PROBLEM STATEMENT:
Copy all of the data that follows without altering a word.

COLLECTED MATERIAL:
----------
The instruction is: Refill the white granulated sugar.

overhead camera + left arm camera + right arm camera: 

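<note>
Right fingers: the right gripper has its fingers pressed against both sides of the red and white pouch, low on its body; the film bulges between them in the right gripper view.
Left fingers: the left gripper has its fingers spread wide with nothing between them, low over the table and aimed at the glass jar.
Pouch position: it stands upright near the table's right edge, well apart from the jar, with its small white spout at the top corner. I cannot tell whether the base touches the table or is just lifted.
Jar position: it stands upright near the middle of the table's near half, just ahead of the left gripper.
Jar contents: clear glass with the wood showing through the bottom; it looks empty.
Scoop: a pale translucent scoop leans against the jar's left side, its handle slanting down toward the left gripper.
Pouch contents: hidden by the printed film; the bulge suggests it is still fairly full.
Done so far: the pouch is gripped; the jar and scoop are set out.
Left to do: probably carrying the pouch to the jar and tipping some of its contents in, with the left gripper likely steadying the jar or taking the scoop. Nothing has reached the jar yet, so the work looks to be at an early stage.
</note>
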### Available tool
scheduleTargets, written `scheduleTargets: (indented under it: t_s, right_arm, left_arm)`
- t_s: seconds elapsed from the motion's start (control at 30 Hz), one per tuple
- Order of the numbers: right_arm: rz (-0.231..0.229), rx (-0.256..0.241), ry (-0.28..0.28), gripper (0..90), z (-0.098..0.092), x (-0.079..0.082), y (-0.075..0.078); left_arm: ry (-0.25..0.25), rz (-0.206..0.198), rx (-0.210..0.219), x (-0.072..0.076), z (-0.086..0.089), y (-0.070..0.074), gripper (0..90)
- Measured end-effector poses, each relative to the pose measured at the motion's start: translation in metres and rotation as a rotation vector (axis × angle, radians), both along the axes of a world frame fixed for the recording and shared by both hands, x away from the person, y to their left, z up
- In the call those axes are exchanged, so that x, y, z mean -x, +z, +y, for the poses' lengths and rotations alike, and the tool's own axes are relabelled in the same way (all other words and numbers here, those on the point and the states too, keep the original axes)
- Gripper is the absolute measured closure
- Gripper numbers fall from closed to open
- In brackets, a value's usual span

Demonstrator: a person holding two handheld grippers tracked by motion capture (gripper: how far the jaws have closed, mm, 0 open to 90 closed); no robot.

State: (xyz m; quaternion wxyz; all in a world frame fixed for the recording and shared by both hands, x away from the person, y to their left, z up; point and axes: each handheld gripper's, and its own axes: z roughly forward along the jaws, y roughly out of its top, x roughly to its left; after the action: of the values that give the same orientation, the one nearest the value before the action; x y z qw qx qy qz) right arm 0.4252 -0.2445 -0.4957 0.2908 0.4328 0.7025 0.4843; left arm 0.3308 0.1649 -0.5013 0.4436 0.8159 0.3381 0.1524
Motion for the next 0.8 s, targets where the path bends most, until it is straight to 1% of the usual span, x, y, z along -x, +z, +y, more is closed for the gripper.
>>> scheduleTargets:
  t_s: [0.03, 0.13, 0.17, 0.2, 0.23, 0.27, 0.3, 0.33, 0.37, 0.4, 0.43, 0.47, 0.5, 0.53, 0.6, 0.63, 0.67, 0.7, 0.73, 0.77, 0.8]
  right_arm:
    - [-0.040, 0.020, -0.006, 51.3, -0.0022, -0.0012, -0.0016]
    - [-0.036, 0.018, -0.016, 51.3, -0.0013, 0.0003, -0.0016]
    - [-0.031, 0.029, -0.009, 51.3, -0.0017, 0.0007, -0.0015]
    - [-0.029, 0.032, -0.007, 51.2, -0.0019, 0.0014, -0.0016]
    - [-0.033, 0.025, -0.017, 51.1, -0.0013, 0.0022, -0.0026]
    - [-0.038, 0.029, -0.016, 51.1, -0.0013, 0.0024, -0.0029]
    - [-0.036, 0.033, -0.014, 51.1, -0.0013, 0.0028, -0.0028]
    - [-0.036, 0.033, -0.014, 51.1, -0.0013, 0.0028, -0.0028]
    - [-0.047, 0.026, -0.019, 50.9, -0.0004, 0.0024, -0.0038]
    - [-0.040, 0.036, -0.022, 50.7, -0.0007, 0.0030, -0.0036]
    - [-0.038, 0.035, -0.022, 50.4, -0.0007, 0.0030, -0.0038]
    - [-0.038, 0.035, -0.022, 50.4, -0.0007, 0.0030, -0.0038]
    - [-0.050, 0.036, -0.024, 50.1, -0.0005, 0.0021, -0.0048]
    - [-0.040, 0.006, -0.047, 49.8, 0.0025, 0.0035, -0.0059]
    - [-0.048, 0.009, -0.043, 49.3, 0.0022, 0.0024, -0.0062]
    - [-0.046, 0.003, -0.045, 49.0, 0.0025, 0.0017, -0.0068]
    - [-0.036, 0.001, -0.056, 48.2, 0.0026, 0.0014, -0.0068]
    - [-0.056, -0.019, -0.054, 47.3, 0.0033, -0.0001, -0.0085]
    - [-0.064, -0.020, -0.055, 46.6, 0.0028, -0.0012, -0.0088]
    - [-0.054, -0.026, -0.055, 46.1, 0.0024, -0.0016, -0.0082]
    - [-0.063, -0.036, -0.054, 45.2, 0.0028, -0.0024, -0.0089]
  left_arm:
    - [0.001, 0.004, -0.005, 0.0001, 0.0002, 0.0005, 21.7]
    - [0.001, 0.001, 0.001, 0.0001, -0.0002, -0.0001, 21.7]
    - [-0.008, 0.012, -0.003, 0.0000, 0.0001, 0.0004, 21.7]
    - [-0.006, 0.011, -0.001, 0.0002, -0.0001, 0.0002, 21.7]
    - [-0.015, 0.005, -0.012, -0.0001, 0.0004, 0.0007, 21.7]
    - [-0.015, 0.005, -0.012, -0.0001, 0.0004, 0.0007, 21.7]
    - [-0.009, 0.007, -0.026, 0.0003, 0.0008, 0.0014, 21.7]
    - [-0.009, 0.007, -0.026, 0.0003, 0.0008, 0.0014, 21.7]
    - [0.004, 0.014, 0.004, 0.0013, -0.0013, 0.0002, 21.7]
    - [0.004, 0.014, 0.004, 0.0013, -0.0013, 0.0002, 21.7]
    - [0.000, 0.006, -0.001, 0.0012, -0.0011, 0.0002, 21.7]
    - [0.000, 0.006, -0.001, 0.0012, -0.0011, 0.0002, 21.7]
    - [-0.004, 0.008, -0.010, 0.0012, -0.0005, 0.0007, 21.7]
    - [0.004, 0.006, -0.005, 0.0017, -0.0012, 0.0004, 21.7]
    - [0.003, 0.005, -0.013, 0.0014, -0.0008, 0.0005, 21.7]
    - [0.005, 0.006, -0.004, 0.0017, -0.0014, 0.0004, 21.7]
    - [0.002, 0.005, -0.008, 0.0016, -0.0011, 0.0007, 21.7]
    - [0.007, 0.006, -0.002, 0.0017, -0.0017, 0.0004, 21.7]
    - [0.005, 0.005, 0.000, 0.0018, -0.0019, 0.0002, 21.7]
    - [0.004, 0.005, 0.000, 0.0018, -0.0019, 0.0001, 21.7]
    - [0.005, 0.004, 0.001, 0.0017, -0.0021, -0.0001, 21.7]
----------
TASK RESULT:
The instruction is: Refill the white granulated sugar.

overhead camera + left arm camera + right arm camera: 

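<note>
Right fingers: the right gripper has its fingers pressed against both sides of the red and white pouch, low on its body; the film bulges between them in the right gripper view.
Left fingers: the left gripper has its fingers spread wide with nothing between them, low over the table and aimed at the glass jar.
Pouch position: it stands upright near the table's right edge, well apart from the jar, with its small white spout at the top corner. I cannot tell whether the base touches the table or is just lifted.
Jar position: it stands upright near the middle of the table's near half, just ahead of the left gripper.
Jar contents: clear glass with the wood showing through the bottom; it looks empty.
Scoop: a pale translucent scoop leans against the jar's left side, its handle slanting down toward the left gripper.
Pouch contents: hidden by the printed film; the bulge suggests it is still fairly full.
Done so far: the pouch is gripped; the jar and scoop are set out.
Left to do: probably carrying the pouch to the jar and tipping some of its contents in, with the left gripper likely steadying the jar or taking the scoop. Nothing has reached the jar yet, so the work looks to be at an early stage.
</note>
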### Available tool
scheduleTargets, written `scheduleTargets: (indented under it: t_s, right_arm, left_arm)`
- t_s: seconds elapsed from the motion's start (control at 30 Hz), one per tuple
- Order of the numbers: right_arm: rz (-0.231..0.229), rx (-0.256..0.241), ry (-0.28..0.28), gripper (0..90), z (-0.098..0.092), x (-0.079..0.082), y (-0.075..0.078); left_arm: ry (-0.25..0.25), rz (-0.206..0.198), rx (-0.210..0.219), x (-0.072..0.076), z (-0.086..0.089), y (-0.070..0.074), gripper (0..90)
- Measured end-effector poses, each relative to the pose measured at the motion's start: translation in metres and rotation as a rotation vector (axis × angle, radians), both along the axes of a world frame fixed for the recording and shared by both hands, x away from the person, y to their left, z up
- In the call those axes are exchanged, so that x, y, z mean -x, +z, +y, for the poses' lengths and rotations alike, and the tool's own axes are relabelled in the same way (all other words and numbers here, those on the point and the states too, keep the original axes)
- Gripper is the absolute measured closure
- Gripper numbers fall from closed to open
- In brackets, a value's usual span

Demonstrator: a person holding two handheld grippers tracked by motion capture (gripper: how far the jaws have closed, mm, 0 open to 90 closed); no robot.

State: (xyz m; quaternion wxyz; all in a world frame fixed for the recording and shared by both hands, x away from the person, y to their left, z up; point and axes: each handheld gripper's, and its own axes: z roughly forward along the jaws, y roughly out of its top, x roughly to its left; after the action: of the values that give the same orientation, the one nearest the value before the action; x y z qw qx qy qz) right arm 0.4252 -0.2445 -0.4957 0.2908 0.4328 0.7025 0.4843; left arm 0.3308 0.1649 -0.5013 0.4436 0.8159 0.3381 0.1524
Motion for the next 0.8 s, targets where the path bends most, until it is straight to 1% of the usual span, x, y, z along -x, +z, +y, more is closed for the gripper.
>>> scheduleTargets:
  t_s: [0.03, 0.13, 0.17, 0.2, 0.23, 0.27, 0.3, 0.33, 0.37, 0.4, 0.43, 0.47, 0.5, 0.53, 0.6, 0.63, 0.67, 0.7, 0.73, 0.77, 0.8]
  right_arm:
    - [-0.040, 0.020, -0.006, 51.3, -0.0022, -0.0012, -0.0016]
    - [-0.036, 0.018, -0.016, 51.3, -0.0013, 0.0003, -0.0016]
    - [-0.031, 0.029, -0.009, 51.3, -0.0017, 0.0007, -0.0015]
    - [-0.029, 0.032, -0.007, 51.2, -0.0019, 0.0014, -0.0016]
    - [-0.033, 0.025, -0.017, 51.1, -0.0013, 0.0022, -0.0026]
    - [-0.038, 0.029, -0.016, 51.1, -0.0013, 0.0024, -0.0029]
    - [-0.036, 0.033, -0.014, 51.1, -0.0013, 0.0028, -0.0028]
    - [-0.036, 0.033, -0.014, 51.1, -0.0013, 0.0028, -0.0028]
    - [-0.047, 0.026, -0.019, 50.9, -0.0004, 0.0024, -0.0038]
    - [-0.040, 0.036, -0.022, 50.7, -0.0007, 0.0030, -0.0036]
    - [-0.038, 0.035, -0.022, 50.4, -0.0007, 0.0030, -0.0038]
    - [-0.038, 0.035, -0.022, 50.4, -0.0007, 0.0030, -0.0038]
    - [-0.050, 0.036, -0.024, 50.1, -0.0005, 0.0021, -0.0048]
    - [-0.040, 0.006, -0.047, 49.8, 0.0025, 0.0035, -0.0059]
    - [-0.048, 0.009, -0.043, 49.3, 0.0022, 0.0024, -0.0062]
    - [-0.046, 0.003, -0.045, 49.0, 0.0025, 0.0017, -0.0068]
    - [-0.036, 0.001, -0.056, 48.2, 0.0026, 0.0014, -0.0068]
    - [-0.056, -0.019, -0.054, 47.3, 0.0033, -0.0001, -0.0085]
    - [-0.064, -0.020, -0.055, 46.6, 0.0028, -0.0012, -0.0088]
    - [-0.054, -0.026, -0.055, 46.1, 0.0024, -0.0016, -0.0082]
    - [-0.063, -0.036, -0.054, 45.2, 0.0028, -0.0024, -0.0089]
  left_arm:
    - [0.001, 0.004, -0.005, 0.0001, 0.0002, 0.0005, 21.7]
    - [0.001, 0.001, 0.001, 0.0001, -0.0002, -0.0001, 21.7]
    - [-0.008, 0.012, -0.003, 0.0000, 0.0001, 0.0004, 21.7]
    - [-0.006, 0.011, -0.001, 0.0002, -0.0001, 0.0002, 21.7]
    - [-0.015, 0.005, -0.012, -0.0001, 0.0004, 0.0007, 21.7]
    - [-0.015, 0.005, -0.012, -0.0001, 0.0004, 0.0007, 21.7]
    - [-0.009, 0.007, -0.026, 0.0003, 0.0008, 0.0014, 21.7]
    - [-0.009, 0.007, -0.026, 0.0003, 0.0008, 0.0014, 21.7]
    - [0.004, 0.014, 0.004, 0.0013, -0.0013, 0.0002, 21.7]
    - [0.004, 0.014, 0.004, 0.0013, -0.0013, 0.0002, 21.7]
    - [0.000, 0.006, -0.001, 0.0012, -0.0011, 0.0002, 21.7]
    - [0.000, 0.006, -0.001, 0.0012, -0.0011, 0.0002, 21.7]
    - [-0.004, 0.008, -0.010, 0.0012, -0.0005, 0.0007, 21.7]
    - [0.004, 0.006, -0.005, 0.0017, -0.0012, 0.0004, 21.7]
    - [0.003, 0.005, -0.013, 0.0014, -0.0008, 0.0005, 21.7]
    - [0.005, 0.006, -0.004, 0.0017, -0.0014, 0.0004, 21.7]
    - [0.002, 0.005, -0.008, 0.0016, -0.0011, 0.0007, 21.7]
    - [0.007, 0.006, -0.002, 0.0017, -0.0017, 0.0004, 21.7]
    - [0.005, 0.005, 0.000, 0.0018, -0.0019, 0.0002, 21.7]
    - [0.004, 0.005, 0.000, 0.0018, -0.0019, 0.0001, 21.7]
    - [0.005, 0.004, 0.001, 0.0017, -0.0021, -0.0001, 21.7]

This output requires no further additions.